For Keynes, unemployment within a capitalist economy was deemed as a significant social ill of economies as influenced by his societal context where mass unemployment was widespread following the Great Depression. Keynes saw that the two popular remedies for unemployment, "real wage cuts" and "general austerity", were ineffective in contrast to state intervention within the economy. Keynes believed that government intervention within the economy had the potential to "ensure a quasi-optimal equilibrium", allowing for both increased profits and wages due to the increase in demand of goods.

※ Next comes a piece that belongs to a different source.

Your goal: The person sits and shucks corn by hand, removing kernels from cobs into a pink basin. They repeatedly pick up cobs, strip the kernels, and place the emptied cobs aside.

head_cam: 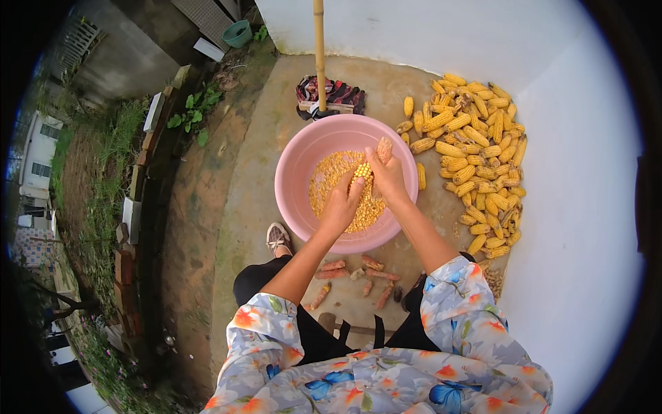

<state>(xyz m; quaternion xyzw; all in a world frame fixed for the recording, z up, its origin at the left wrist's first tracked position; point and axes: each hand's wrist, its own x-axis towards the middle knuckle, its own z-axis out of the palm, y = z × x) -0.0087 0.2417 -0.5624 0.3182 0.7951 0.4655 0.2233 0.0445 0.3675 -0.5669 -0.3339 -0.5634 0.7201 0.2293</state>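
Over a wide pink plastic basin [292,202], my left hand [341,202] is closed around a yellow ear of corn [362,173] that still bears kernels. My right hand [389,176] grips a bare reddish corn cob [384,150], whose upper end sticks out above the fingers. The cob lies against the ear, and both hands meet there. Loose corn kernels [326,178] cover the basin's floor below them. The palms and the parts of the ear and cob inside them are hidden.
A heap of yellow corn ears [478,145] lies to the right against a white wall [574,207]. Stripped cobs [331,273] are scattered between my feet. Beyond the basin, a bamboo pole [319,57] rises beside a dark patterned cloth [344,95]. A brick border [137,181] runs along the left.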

Keynes viewed that capitalism's strengths could be utilized alongside the controlling of its volatile tendencies, with Keynes wanting to simultaneously assist the working class by rising their wages and the maintaining of full-employment while also allowing for the rise in profits for firms. While both Keynes and Marx understood unemployment as occurring when aggregate demand and supply are not equal, Marx also viewed unemployment as a tool which can be manipulated within a capitalist economy for the benefit of bourgeoisie. Marx believed that the use of the reserve army of labor within a capitalist economy allowed for capitalists to push down wages in production by threatening workers with the potential of replacement. Marx believed that this was utilized by capitalists in order to maximize surplus value and profits, lessening the labor costs within the production process and increasing potential gains. While Keynes viewed unemployment as limiting potential profit due to lack of demand, Marx viewed that the possibility of full employment encroaches on the potential gains of capitalists, hence the utilization of the reserve army of labor.

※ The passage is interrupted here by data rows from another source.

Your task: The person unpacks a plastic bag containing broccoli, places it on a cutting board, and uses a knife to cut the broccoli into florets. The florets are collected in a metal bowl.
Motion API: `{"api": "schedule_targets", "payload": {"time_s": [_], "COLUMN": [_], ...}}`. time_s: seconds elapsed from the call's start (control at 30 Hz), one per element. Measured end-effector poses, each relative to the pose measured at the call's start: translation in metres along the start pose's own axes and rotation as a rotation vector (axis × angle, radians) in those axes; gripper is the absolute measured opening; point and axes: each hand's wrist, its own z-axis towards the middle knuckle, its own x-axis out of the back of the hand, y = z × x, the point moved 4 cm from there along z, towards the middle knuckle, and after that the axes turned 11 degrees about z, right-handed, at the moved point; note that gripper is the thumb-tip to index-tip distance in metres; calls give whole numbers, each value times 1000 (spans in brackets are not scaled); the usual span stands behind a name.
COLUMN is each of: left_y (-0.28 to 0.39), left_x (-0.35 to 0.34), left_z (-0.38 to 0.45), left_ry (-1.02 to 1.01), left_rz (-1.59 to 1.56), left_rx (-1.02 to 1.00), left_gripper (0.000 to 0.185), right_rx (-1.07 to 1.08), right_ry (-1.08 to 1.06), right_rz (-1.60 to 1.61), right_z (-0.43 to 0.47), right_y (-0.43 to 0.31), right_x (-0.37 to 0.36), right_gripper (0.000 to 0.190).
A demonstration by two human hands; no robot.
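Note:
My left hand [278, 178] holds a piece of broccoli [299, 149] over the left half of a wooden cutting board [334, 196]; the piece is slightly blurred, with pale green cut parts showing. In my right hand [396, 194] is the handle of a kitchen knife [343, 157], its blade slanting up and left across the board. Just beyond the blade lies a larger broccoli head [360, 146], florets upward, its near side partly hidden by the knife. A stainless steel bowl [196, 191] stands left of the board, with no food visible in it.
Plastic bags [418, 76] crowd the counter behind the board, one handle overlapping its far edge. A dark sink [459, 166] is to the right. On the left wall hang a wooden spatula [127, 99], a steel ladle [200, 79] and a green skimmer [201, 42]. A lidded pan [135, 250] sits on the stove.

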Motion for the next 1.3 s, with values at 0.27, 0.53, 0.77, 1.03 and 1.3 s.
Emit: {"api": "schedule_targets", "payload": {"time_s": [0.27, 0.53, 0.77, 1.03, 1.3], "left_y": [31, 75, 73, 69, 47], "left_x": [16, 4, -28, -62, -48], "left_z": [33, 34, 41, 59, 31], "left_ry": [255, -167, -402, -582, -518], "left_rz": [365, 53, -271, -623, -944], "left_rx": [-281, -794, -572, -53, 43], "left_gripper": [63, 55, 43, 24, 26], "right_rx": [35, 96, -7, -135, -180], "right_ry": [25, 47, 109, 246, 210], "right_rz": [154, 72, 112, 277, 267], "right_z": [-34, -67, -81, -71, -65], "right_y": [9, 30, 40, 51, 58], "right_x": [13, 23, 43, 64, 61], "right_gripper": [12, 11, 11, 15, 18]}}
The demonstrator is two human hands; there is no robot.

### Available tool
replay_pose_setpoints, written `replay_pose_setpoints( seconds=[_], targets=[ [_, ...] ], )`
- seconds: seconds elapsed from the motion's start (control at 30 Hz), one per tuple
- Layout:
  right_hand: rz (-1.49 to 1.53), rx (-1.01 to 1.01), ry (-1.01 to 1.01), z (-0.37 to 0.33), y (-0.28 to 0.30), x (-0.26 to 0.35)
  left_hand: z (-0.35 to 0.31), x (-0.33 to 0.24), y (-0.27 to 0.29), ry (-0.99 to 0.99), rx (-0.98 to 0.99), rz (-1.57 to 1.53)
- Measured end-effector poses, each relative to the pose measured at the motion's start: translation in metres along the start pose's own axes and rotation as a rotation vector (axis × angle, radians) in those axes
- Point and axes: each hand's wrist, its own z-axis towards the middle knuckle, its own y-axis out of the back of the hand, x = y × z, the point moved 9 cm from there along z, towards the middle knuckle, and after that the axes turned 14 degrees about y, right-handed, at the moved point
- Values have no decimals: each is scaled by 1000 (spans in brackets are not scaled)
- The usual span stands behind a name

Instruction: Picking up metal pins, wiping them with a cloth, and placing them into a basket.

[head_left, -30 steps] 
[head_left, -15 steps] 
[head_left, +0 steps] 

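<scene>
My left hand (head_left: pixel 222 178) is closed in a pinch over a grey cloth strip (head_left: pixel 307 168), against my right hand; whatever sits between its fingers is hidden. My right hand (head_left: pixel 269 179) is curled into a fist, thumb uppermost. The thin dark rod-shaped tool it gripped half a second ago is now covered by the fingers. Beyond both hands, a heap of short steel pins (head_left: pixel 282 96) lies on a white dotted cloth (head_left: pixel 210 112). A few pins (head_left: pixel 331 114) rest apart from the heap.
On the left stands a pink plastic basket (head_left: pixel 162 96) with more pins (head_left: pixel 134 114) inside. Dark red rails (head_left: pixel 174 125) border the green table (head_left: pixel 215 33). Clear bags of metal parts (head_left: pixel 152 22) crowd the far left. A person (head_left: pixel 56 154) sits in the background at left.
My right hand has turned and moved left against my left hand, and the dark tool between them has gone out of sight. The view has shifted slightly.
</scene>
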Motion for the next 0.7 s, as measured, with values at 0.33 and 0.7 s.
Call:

== Heterodoxy and Keynes–Marx synthesis ==
While both Marxian and Keynesian schools of economics have had significant division and isolation between one another, notably with the Keynesian reluctance to accept the radical and revolutionary aspects of Marxian economics, the rise of the neoliberal global hegemony since the late 20th century that coincided with the resurgence of neoclassical economics and decline of Keynesian economics has generated the antithetical emergence of a heterodox Marxian and Keynesian economic synthesis. This synthesis has found itself prevalent within various heterodox schools, notably post-Keynesians, the social structure of accumulation and structuralist macroeconomics. This heterodox macroeconomic synthesis aims at integrating the economic theories of Marx and Keynes in order to create a theory that is "more coherent, logically consistent, realistic, flexible and capable of explaining modern macrodynamics in historical time", with a Keynes–Marx heterodox synthesis being utilized in order to create a more robust theory allowing for an improved understanding of various new and old economic phenomena.

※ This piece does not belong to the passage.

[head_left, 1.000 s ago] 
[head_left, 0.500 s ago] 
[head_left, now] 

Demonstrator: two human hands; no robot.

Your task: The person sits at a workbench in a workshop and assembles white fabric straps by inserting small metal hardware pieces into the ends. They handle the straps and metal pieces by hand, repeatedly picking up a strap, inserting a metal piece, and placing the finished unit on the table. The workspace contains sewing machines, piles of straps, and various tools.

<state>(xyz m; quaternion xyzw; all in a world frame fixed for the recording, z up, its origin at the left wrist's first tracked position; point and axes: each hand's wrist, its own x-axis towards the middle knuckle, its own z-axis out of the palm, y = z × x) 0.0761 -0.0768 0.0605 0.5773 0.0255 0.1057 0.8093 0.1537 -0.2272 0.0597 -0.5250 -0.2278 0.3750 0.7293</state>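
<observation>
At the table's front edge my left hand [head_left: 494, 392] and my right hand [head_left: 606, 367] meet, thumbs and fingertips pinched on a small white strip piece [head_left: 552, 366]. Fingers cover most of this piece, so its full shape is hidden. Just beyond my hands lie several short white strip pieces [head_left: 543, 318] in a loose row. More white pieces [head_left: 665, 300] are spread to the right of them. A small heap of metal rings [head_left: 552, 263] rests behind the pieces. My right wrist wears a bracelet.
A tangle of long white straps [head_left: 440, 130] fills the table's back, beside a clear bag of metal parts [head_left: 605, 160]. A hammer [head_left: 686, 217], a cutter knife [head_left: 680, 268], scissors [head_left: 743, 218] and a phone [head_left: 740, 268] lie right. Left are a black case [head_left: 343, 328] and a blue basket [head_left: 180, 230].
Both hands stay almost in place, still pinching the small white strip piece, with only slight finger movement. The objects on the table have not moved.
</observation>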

This is illustrated within Jonathan P. Goldstein's unified heterodox macroeconomic framework which aims to utilize "Keynesian uncertainty", "Marxian class conflict", "Marxian competition" and "Marxian crisis theory" in order to create a "realistic and flexible framework" which "sheds problematic aspects of existing theories and unifies the significant contributions of those theories into a potent approach capable of explaining the contradictory path of capitalist development across different historical eras". The work of Goldstein and his contemporaries aims at homogenizing theories and approaches in order to better understand the workings of the capitalist system, in contrast to the supposed inadequacies found in modern neoclassical economics. Furthermore, the rise in this heterodoxy has increased since the 2008 financial crisis. Goldstein suggests that the unified theory's integrated approach allows for improved analyses of the Great Recession due to "its focus on the interrelations between social classes, the distribution of income, effective demand, Marxian competition, crisis theory, Keynesian uncertainty, financial innovation and fragility, endogenous expectations and structural and institutional change". Furthermore, the unified theory also aims to reach the conclusion that "current corporate form of globalization must be replaced with a more balanced and equitable approach to trade [...] where balanced is achieved across classes and countries with different levels of development".